MATERIALS AND METHODS

Twenty-five patients with obstructive airway disorders (chronic obstructive pulmonary disease [COPD] or bronchial asthma), who were stable on medical management, but having persistent expiratory wheezing, were included in the study. They were evaluated for TBM/EDAC by bronchoscopy and computed tomographic scan of chest. The presence of TBM/EDAC was correlated with variables including age, sex, body mass index (BMI), smoking index, level of dyspnea, and severity of disease.

RESULTS

Mean age of the patients was 62.7 ± 7.81 years. Out of 25 patients, 14 were males. TBM/EDAC was found in 40% of study subjects.
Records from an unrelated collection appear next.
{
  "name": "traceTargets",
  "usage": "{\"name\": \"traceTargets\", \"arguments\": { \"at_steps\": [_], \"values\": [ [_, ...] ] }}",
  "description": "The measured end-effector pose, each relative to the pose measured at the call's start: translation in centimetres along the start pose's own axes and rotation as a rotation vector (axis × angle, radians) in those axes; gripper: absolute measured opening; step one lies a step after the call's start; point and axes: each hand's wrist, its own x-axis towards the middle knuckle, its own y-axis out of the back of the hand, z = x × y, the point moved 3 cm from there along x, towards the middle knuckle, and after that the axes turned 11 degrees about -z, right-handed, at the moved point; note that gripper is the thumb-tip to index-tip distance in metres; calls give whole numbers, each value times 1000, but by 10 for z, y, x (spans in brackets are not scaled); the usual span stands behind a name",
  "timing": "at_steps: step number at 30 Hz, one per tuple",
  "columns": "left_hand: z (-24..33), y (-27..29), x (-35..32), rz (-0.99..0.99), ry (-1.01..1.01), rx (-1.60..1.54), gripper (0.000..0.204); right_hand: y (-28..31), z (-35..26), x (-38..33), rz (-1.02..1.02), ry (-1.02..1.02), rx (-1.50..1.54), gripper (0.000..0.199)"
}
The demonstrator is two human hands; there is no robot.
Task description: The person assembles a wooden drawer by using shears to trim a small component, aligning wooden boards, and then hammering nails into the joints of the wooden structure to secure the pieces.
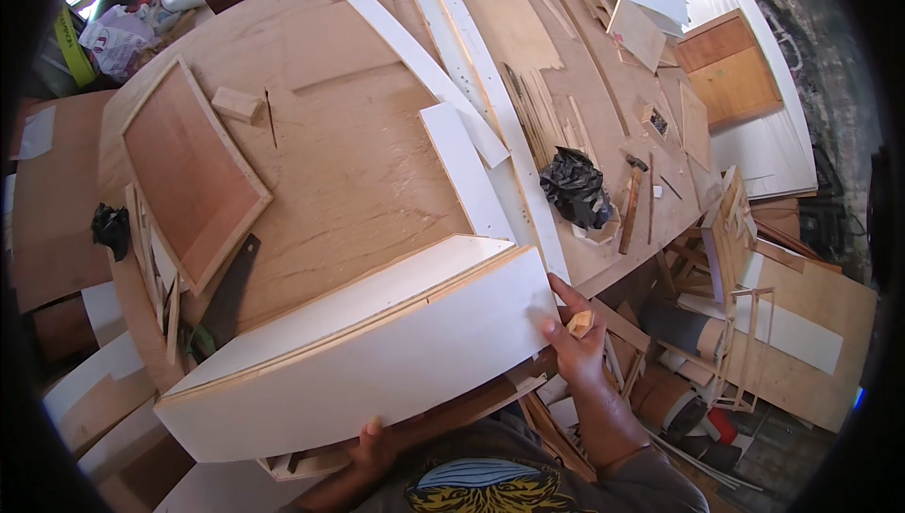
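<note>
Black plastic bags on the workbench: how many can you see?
2. One black bag lies at the right side of the workbench, beside the hammer. A smaller black bag sits at the left edge. Others may be hidden under the boards.

Both hands (566, 324) on white-faced panel (377, 353)

The near panel (377, 362) is white with pale tan plywood edges; the worktable (358, 145) is light brown with faint grain, the crumpled bag (575, 188) at right black (glossy), the far-right strips (452, 41) white.
</note>
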Motion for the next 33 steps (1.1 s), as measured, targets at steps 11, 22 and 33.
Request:
{"name": "traceTargets", "arguments": {
  "at_steps": [11, 22, 33],
  "values": [
    [16, 13, 23, 52, -344, -135, 61, -4, -31, 5, 24, -55, -122, 44],
    [127, 25, 3, 331, -482, -63, 47, -4, -21, 17, -86, 159, -46, 44],
    [174, -89, 65, 65, -364, 131, 48, 70, -28, -1, 65, 137, 222, 50]
  ]
}}
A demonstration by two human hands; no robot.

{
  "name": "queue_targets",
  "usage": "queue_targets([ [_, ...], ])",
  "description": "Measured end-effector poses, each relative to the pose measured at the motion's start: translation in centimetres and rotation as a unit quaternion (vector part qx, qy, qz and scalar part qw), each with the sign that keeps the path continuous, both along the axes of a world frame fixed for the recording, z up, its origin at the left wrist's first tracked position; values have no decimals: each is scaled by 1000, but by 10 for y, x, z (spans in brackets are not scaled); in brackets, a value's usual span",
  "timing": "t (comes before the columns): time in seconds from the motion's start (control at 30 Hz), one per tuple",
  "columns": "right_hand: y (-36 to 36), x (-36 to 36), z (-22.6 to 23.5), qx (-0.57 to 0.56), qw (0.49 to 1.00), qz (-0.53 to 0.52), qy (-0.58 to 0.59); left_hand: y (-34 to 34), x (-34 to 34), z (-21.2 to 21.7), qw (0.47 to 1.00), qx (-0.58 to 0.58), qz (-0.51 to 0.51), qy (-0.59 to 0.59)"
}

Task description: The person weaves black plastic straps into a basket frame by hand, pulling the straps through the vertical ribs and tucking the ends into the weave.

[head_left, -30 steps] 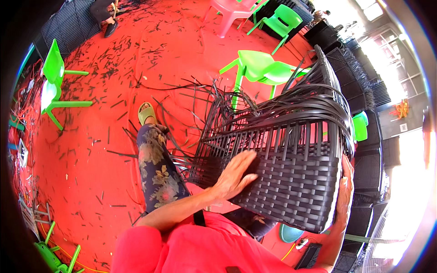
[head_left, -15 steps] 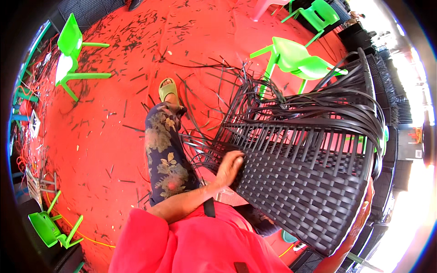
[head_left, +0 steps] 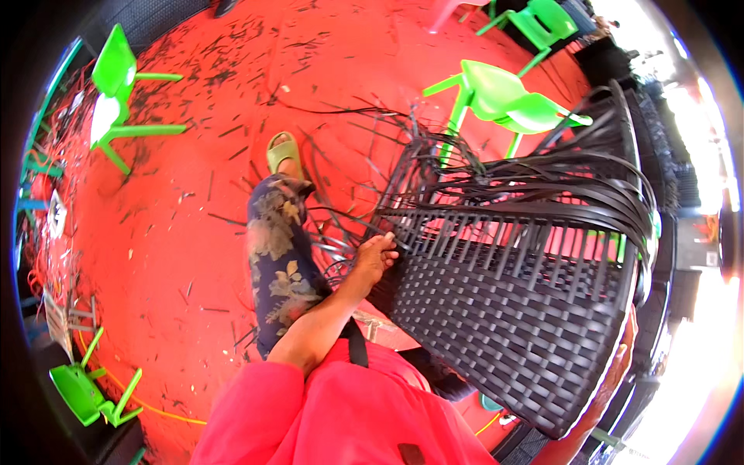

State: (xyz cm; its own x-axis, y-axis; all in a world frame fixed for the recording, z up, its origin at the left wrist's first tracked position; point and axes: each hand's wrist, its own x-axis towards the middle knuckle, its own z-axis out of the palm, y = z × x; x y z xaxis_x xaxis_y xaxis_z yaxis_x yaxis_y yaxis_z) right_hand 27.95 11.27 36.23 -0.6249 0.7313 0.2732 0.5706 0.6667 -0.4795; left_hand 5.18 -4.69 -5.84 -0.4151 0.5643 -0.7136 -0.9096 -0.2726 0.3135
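Note:
A black woven panel (head_left: 496,318) of flat plastic strips stands tilted before me. Its near part is closely woven, while bare upright strips (head_left: 504,236) show farther up. My left hand (head_left: 375,259) is at the panel's left edge, its fingers curled together in a pinch among loose strip ends; what they hold is too small to make out. Long loose black strips (head_left: 558,190) drape across the frame's far part. Along the panel's right side my right forearm (head_left: 616,372) reaches up, and the fingers of that hand are hidden behind the frame.
Past the panel stands a green plastic chair (head_left: 492,89); another green chair (head_left: 116,89) is at the far left. A low green seat (head_left: 81,391) lies near left. Cut strip scraps (head_left: 209,70) litter the red floor covering (head_left: 155,271). My sandalled foot (head_left: 285,155) is left of the panel.
My left hand has moved up and slightly left along the panel's edge, its fingers turning from flat over the edge to pinched. The panel and my right arm have hardly moved.

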Motion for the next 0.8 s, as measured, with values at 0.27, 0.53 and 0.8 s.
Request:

Age, sex, BMI, severity of disease, frequency of exacerbations and radiological findings etc., were not found to have any association with presence of TBM/EDAC.

CONCLUSION

TBM/EDAC is common in patients with obstructive airway disorders and should be evaluated in these patients, especially with persistent expiratory wheezing as diagnosis of this entity could provide another treatment option in these patients with persistent symptoms despite medical management.

摘要

背景

气管支气管软化症(TBM)是指气管软骨壁结构完整性丧失的一种病症。过度动态气道塌陷(EDAC)的特征是气管后壁过度内陷。在这两种情况下,气道管腔都会受到影响,尤其是在呼气时,这可能导致呼吸困难、咳嗽和喘息等症状。这两种情况都可能存在于阻塞性肺疾病中;TBM是由于慢性气道炎症引起,而EDAC是由于呼气时的动态压缩力所致。本研究的假设是TBM/EDAC也可能在阻塞性气道疾病患者中产生呼气性喘息。因此,本研究的目的是探讨阻塞性气道疾病患者中该病症的患病率及影响其存在的因素。

材料与方法

本研究纳入了25例阻塞性气道疾病(慢性阻塞性肺疾病[COPD]或支气管哮喘)患者,这些患者病情稳定,但存在持续性呼气性喘息。通过支气管镜检查和胸部计算机断层扫描对他们进行TBM/EDAC评估。TBM/EDAC的存在与年龄、性别、体重指数(BMI)、吸烟指数、呼吸困难程度和疾病严重程度等变量相关。

结果

患者的平均年龄为62.7±7.81岁。25例患者中,14例为男性。40%的研究对象发现有TBM/EDAC。年龄、性别、BMI、疾病严重程度、加重频率和影像学表现等均未发现与TBM/EDAC的存在有任何关联。

结论

TBM/EDAC在阻塞性气道疾病患者中很常见,应对这些患者进行评估,尤其是对于持续性呼气性喘息患者,因为对该病症的诊断可为这些尽管接受了药物治疗但仍有持续症状的患者提供另一种治疗选择。